▸ **The task**: Reproduce the records that follow exactly as they appear.

▸ **Saved entries**:
┄┄┄┄┄┄

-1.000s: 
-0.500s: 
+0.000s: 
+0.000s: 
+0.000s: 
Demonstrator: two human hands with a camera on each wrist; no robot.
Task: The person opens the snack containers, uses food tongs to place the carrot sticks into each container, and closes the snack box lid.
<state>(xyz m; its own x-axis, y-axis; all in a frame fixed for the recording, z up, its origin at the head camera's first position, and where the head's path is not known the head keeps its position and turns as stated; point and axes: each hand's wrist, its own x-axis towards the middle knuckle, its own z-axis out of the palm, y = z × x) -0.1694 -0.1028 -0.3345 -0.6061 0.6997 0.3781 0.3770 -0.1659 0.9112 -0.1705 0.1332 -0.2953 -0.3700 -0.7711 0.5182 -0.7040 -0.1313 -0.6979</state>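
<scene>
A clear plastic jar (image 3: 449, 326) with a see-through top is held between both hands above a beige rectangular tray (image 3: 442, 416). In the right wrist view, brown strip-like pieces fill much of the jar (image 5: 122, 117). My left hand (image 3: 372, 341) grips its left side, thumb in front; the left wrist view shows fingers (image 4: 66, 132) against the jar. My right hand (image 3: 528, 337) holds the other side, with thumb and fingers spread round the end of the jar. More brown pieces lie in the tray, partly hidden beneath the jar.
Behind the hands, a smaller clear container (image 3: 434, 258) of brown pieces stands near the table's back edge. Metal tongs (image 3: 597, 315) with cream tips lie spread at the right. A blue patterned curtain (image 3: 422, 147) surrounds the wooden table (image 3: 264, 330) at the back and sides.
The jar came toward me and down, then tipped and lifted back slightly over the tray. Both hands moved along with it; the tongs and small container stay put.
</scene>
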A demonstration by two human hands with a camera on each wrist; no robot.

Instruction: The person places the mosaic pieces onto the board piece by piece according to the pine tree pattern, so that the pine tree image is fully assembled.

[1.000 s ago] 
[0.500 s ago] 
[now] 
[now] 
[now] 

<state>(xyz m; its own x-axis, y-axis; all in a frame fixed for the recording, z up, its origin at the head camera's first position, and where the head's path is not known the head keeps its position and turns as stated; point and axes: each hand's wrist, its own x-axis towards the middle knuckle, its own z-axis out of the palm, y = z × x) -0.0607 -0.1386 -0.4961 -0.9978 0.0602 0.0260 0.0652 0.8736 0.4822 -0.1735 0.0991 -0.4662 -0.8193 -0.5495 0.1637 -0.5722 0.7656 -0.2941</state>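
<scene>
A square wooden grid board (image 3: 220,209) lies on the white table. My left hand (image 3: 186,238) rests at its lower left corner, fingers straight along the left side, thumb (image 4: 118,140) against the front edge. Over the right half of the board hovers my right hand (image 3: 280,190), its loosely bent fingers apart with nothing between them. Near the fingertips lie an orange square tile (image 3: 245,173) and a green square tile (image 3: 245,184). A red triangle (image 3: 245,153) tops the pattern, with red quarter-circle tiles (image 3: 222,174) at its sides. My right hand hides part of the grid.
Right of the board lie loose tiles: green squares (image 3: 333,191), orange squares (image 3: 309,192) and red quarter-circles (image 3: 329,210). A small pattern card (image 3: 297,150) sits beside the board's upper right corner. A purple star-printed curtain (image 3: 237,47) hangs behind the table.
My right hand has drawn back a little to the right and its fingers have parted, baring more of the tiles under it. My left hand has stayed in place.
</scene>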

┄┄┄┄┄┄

▸ **Exercise response**:
-1.000s: 
-0.500s: 
+0.000s: 
+0.000s: 
+0.000s: 
Demonstrator: two human hands with a camera on each wrist; no robot.
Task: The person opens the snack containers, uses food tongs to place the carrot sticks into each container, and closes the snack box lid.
<state>(xyz m; its own x-axis, y-axis; all in a frame fixed for the recording, z up, its origin at the head camera's first position, and where the head's path is not known the head keeps its position and turns as stated; point and axes: each hand's wrist, its own x-axis towards the middle knuckle, its own z-axis out of the palm, y = z × x) -0.1694 -0.1028 -0.3345 -0.6061 0.6997 0.3781 0.3770 -0.1659 0.9112 -0.1705 0.1332 -0.2953 -0.3700 -0.7711 0.5182 -0.7040 -0.1313 -0.6979</state>
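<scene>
A clear plastic jar (image 3: 449, 326) with a see-through top is held between both hands above a beige rectangular tray (image 3: 442, 416). In the right wrist view, brown strip-like pieces fill much of the jar (image 5: 122, 117). My left hand (image 3: 372, 341) grips its left side, thumb in front; the left wrist view shows fingers (image 4: 66, 132) against the jar. My right hand (image 3: 528, 337) holds the other side, with thumb and fingers spread round the end of the jar. More brown pieces lie in the tray, partly hidden beneath the jar.
Behind the hands, a smaller clear container (image 3: 434, 258) of brown pieces stands near the table's back edge. Metal tongs (image 3: 597, 315) with cream tips lie spread at the right. A blue patterned curtain (image 3: 422, 147) surrounds the wooden table (image 3: 264, 330) at the back and sides.
The jar came toward me and down, then tipped and lifted back slightly over the tray. Both hands moved along with it; the tongs and small container stay put.
</scene>
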A demonstration by two human hands with a camera on each wrist; no robot.

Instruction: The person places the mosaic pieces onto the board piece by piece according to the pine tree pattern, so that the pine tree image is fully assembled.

[1.000 s ago] 
[0.500 s ago] 
[now] 
[now] 
[now] 

<state>(xyz m; its own x-axis, y-axis; all in a frame fixed for the recording, z up, its origin at the head camera's first position, and where the head's path is not known the head keeps its position and turns as stated; point and axes: each hand's wrist, its own x-axis towards the middle knuckle, its own z-axis out of the palm, y = z × x) -0.0607 -0.1386 -0.4961 -0.9978 0.0602 0.0260 0.0652 0.8736 0.4822 -0.1735 0.0991 -0.4662 -0.8193 -0.5495 0.1637 -0.5722 0.7656 -0.2941</state>
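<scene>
A square wooden grid board (image 3: 220,209) lies on the white table. My left hand (image 3: 186,238) rests at its lower left corner, fingers straight along the left side, thumb (image 4: 118,140) against the front edge. Over the right half of the board hovers my right hand (image 3: 280,190), its loosely bent fingers apart with nothing between them. Near the fingertips lie an orange square tile (image 3: 245,173) and a green square tile (image 3: 245,184). A red triangle (image 3: 245,153) tops the pattern, with red quarter-circle tiles (image 3: 222,174) at its sides. My right hand hides part of the grid.
Right of the board lie loose tiles: green squares (image 3: 333,191), orange squares (image 3: 309,192) and red quarter-circles (image 3: 329,210). A small pattern card (image 3: 297,150) sits beside the board's upper right corner. A purple star-printed curtain (image 3: 237,47) hangs behind the table.
My right hand has drawn back a little to the right and its fingers have parted, baring more of the tiles under it. My left hand has stayed in place.
</scene>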

At this point, the answer is complete.